SIR DOMINICK’S BARGAIN: A LEGEND OF DUNORAN by Sheridan Le Fanu

“That’s a splash of brains and blood. It’s there this hundhred years; and it will never leave it while the wall stands.”

An indelible stain on the wall that triggers the hunchback’s story within the story of a narrator travelling on business in the south of Ireland finding, among ‘noble trees’ and their reputed ‘sweetest nuts’,  a rotting house, with evocative description of it and the landscape, and an indeterminately aged hunchback inside who narrates in some semi-dialect, and with dubiously inferred points of view, of the various bargains about his debts and swearin’ with a shifting human-shaped ‘divil’, once dressed like a French ‘sojer’.

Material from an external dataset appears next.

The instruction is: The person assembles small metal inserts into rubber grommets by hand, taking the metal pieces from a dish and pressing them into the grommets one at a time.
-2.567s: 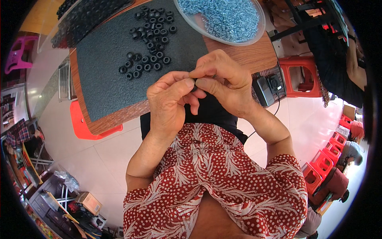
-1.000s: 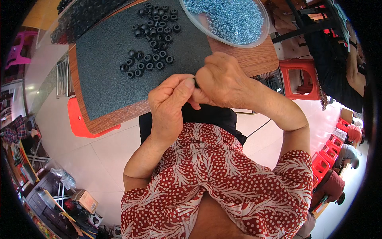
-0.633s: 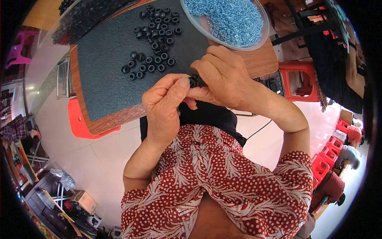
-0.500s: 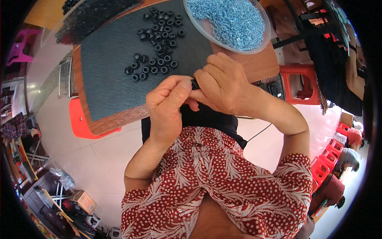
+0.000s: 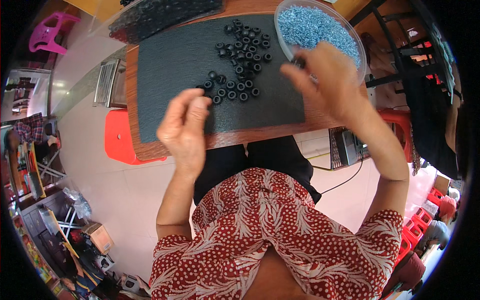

With a needle-blood-letted elbow (“at the place where he drew the blood, and he closed the flesh over it.”) and a gluey Zenoism galore… “…they say if the divil gives you money overnight, you’ll find nothing but a bagful of pebbles, and chips, and nutshells, in the morning. If I thought he played fair, I’m in the humour to make a bargain with him to-night.” 

“Down he goes, right for the wood of Murroa. It seemed to him every step he took was as long as three,… […] Sir Dominick made my grandfather sit at his elbow while he counted every guinea in the bag. […] …and felt himself, every bit, turning as cowld as a dead man, and you may be sure he did not feel much betther when he seen the same man steppin’ from behind the big tree that was touchin’ his elbow a’most. […] …and with that the Evil One handed him a needle, and bid him give him three drops of blood from his arm; and he took them in the cup of an acorn, and gave him a pen, and bid him write some words that he repeated, and that Sir Dominick did not understand, on two thin slips of parchment. He took one himself and the other he sunk in Sir Dominick’s arm at the place where he drew the blood, and he closed the flesh over it. And that’s as true as you’re sittin’ there!” 

Truth is a ‘leap year’ of faith, it seems! Or a single day’s hop of “a short square fellow with a cloak on”? The hunchback storifier himself is the divil, I wondered, telling its own story? I don’t think even Le Fanu knew!